Résultats : parmi les 3 450 répondants à l’enquête, environ 65 % se sont identifiés comme blancs non hispaniques, au moins 90 % avaient une assurance maladie, environ 60 % avaient utilisé le système de santé plus de deux fois au cours de l’année écoulée et environ 10 % avaient déjà été diagnostiqué un cancer.

Dans l’ensemble, seulement 11 pour cent des répondants ont déclaré avoir une connaissance adéquate des soins palliatifs. Les femmes et les personnes mariées étaient deux fois plus susceptibles d’avoir des connaissances adéquates que les hommes et les répondants célibataires, respectivement. Ceux qui avaient un diplôme d’études collégiales étaient plus de 13 fois plus susceptibles d’avoir une connaissance adéquate des soins palliatifs que les répondants sans diplôme d’études secondaires.

L’utilisation des soins de santé était également associée à la connaissance des soins palliatifs, car les personnes bénéficiant d’une source régulière de soins médicaux étaient 2,67 fois plus susceptibles d’avoir une connaissance adéquate des soins palliatifs que celles qui n’en avaient pas. De plus, les répondants ayant déjà reçu un diagnostic de cancer étaient 51 % plus susceptibles d’avoir une connaissance adéquate des soins palliatifs que ceux qui n’avaient jamais reçu de diagnostic de cancer. Ogunsanya a noté que cela pourrait être dû à l’engagement accru des patients atteints de cancer avec le système de santé.

Commentaires de l’auteur : « Nous avons constaté qu’en plus des facteurs personnels, tels que le niveau d’éducation ou l’état matrimonial, la fréquence d’utilisation des soins de santé avait un impact significatif sur la compréhension d’un individu des soins palliatifs », a déclaré Ogunsanya. « Il s’agit d’une nouvelle découverte pour le domaine des soins palliatifs et fournit un aperçu important sur la façon dont nous pourrions être en mesure d’améliorer la connaissance de ce service.

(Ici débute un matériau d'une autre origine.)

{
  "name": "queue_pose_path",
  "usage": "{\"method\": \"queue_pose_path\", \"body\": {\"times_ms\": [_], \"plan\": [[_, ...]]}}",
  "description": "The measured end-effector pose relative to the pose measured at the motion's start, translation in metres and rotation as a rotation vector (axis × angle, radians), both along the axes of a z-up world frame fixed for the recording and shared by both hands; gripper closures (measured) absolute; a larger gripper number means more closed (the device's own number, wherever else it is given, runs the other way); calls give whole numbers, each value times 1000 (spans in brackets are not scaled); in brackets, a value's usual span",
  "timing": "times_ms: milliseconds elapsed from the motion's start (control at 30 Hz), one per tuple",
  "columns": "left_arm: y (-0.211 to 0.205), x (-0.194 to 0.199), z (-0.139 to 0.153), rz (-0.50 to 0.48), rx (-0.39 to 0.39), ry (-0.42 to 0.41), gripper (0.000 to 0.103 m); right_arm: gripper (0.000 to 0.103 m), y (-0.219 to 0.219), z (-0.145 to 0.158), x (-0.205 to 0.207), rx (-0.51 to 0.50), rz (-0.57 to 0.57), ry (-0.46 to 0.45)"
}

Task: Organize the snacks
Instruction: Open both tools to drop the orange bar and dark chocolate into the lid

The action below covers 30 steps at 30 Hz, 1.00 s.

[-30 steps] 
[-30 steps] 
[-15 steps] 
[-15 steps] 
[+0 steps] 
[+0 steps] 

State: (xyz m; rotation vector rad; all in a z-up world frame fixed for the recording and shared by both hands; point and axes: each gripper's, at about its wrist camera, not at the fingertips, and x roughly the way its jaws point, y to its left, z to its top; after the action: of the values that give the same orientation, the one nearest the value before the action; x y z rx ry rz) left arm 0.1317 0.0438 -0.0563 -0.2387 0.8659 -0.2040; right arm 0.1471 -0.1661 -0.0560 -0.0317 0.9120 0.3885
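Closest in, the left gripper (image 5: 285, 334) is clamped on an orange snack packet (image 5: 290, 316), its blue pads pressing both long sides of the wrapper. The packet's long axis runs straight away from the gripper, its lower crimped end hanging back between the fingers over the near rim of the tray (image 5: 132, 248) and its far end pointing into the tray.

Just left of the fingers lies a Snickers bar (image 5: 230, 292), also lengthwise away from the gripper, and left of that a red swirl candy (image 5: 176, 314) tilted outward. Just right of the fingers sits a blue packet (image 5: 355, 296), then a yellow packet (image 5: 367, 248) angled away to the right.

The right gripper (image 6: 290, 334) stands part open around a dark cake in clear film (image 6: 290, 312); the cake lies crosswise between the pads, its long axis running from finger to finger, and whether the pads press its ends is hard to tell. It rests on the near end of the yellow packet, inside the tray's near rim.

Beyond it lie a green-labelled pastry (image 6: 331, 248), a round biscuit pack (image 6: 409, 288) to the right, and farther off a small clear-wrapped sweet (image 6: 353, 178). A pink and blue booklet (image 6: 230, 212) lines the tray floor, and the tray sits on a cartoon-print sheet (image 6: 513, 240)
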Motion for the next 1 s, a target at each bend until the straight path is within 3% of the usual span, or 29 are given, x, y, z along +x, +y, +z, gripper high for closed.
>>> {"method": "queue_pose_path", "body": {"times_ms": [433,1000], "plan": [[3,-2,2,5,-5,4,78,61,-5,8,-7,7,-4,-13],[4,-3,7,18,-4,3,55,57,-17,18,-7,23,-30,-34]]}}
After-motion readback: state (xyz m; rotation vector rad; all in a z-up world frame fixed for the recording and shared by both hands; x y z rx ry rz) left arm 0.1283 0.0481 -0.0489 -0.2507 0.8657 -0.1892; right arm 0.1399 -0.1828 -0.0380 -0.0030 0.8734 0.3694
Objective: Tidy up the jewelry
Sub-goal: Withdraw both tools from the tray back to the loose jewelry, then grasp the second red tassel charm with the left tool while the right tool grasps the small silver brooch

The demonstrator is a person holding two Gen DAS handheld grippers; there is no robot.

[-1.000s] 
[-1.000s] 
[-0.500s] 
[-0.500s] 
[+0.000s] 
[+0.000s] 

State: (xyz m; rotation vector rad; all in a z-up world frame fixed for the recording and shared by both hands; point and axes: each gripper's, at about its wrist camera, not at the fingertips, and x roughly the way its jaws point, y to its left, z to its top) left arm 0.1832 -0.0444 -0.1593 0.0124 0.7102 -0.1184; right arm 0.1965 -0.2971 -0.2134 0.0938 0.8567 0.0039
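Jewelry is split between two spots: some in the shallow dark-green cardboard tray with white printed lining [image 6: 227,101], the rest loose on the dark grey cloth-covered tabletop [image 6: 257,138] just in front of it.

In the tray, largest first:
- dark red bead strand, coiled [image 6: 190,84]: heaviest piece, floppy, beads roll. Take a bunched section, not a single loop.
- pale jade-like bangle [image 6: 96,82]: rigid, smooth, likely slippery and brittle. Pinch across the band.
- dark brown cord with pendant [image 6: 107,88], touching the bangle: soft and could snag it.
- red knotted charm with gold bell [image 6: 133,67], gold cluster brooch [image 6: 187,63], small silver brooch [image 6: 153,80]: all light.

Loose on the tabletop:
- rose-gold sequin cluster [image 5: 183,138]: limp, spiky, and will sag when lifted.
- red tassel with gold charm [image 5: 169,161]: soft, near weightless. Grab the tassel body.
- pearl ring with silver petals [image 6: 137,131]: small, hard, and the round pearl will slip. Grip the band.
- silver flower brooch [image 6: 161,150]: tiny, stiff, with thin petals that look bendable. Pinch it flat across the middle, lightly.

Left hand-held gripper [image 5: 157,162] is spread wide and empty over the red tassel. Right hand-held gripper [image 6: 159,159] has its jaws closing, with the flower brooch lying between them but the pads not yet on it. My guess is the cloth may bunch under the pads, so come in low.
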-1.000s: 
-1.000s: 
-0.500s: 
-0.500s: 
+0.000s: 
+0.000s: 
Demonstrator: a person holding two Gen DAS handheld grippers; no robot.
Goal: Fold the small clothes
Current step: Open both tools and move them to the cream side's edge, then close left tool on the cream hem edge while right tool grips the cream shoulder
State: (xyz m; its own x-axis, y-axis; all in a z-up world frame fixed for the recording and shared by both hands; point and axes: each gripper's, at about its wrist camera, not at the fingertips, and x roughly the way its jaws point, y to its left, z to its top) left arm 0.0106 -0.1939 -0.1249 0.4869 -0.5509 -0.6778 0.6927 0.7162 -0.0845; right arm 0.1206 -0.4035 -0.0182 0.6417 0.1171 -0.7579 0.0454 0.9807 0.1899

« Étant donné que les prestataires de soins de santé sont souvent la première et la plus fiable source d’informations sur les soins de santé, éduquer les médecins sur les soins palliatifs et les encourager à en discuter avec leurs patients et leurs soignants est une stratégie potentielle pour améliorer la compréhension des soins palliatifs », a noté Ogunsanya. Elle a ajouté que s’attaquer aux obstacles supplémentaires aux soins palliatifs, tels que les idées fausses et le manque de ressources ou de temps, sont également des approches importantes pour accroître la sensibilisation.

Limites de l’étude : Une limite de l’étude était que la connaissance des soins palliatifs était autodéclarée ; cependant, Ogunsanya a noté que ce mode de collecte de données offrait également une perspective importante. “La façon dont une personne perçoit sa propre connaissance des soins palliatifs peut en révéler plus sur sa probabilité de poursuivre des soins palliatifs qu’une mesure plus objective”, a-t-elle expliqué. « Si quelqu’un n’a pas confiance en sa connaissance des soins palliatifs, il peut être moins enclin à en demander, peu importe à quel point il les comprend bien.

Les limites supplémentaires de l’étude comprenaient l’exclusion des personnes qui ne parlaient ni anglais ni espagnol et celles qui n’avaient pas d’adresse permanente.

La source:

Référence de la revue :

Ogunsanya, MOI, et al. (2021) Prédicteurs de la connaissance des soins palliatifs : résultats de l’Enquête nationale sur les tendances de l’information sur la santé. Épidémiologie du cancer, biomarqueurs et prévention. doi.org/10.1158/1055-9965.EPI-20-1790.